Mazzy Star – Seasons of Your Day
Back after a 17 year absence, Mazzy Star is as delightfully amorphous as ever – not that the band has an indistinct sound. Going into the opening strums of the first track, the listener might think they were hearing Spiritualized, Low, or a host of other way-laid-back, Velvet Underground influenced acts. Then, from the moment vocalist Hope Sandoval peals into the first note, there’s no doubt it’s Mazzy Star. Still, the band is still hard to describe.
Like a whisper, a lover’s sigh, or a puff of opium smoke, Sandoval’s voice has a ghostlike, laconic quality that carries you to dreamscapes you’ll vaguely remember.
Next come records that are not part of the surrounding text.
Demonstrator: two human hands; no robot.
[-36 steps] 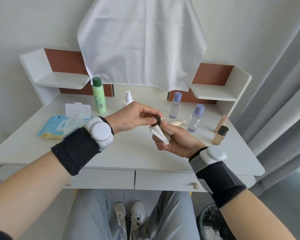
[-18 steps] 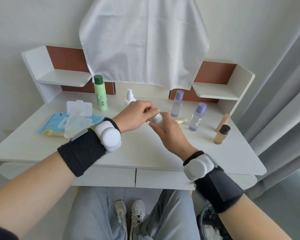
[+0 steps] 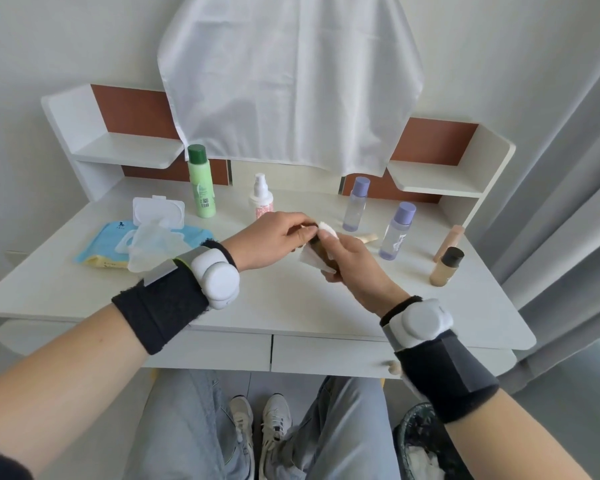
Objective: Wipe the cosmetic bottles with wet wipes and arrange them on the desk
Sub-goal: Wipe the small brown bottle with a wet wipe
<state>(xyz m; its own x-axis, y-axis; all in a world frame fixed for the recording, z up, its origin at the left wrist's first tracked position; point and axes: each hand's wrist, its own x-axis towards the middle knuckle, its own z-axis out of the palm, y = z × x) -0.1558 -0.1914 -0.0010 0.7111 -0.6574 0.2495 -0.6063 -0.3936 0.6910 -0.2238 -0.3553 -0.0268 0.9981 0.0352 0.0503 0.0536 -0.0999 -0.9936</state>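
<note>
1. Both hands meet above the middle of the desk (image 3: pixel 291 299). The left hand (image 3: pixel 274 240) pinches the top of a small brown bottle (image 3: pixel 321 252), and the right hand (image 3: pixel 354 268) clasps a white wipe (image 3: pixel 311 260) around its body.
2. Bottle is largely hidden and seemingly raised off the desk.
3. Standing at the back are a green bottle (image 3: pixel 201 183), a pump bottle (image 3: pixel 262 199) and two purple-capped bottles (image 3: pixel 355 204) (image 3: pixel 397 232).
4. Wipes pack (image 3: pixel 111 244) lies left with its lid up; beige bottle (image 3: pixel 444 270) stands right.

White desk (image 3: pixel 291 299). Centre: left hand (image 3: pixel 271 237) pinches top of small brown bottle (image 3: pixel 321 252); right hand (image 3: pixel 354 268) grips white wet wipe (image 3: pixel 310 261) wrapped round it. Far left: tall green plastic bottle (image 3: pixel 201 181), open blue wipes pack (image 3: pixel 118 244). Right: two clear lilac-capped bottles (image 3: pixel 355 204), beige black-capped bottle (image 3: pixel 445 266).
</note>
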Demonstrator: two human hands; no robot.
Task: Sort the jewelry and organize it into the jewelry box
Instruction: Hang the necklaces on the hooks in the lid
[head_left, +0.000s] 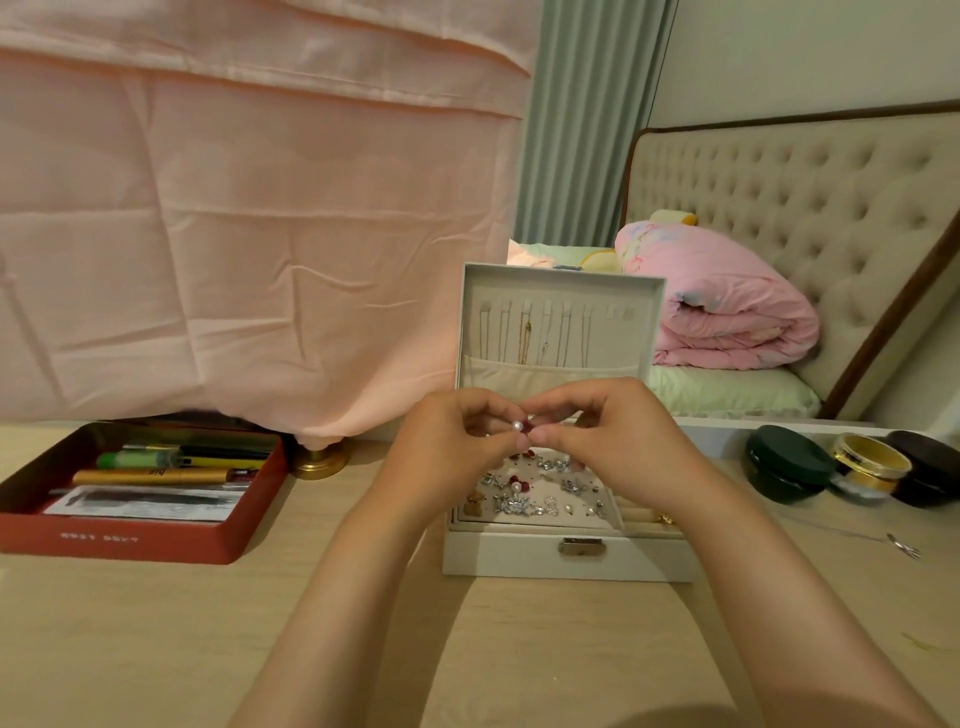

Sandoval is your tour guide through aural realms of free association – places where words don’t really matter. This is to say that the band’s music traverses the realms of the unconscious and precognitive rather than dealing with boring, tangible, static things like relationships or lived experience, even. I suppose this is a good thing, because the lyrics are very difficult to make out, anyway. Seasons of Your Day is best heard in its entirety rather than as separate songs because the whole affair melds together into a seamless but somehow disconcerting whole.
Mazzy Star’s dreampop detours and digresses into blues, drone and Americana territories, and taken as a whole, it’s very, uh, “pretty.” It’s beautiful, in fact. But there’s the hint of strangeness, an undertone of profound sadness or menace that’s almost imperceptible. Still, there’s the faintest clue that Mazzy Star’s sweet dreams could easily veer into nightmares, depression, or the white light of nothingness. This is what gives Mazzy Star its edge, and this is why I’m glad they’re back.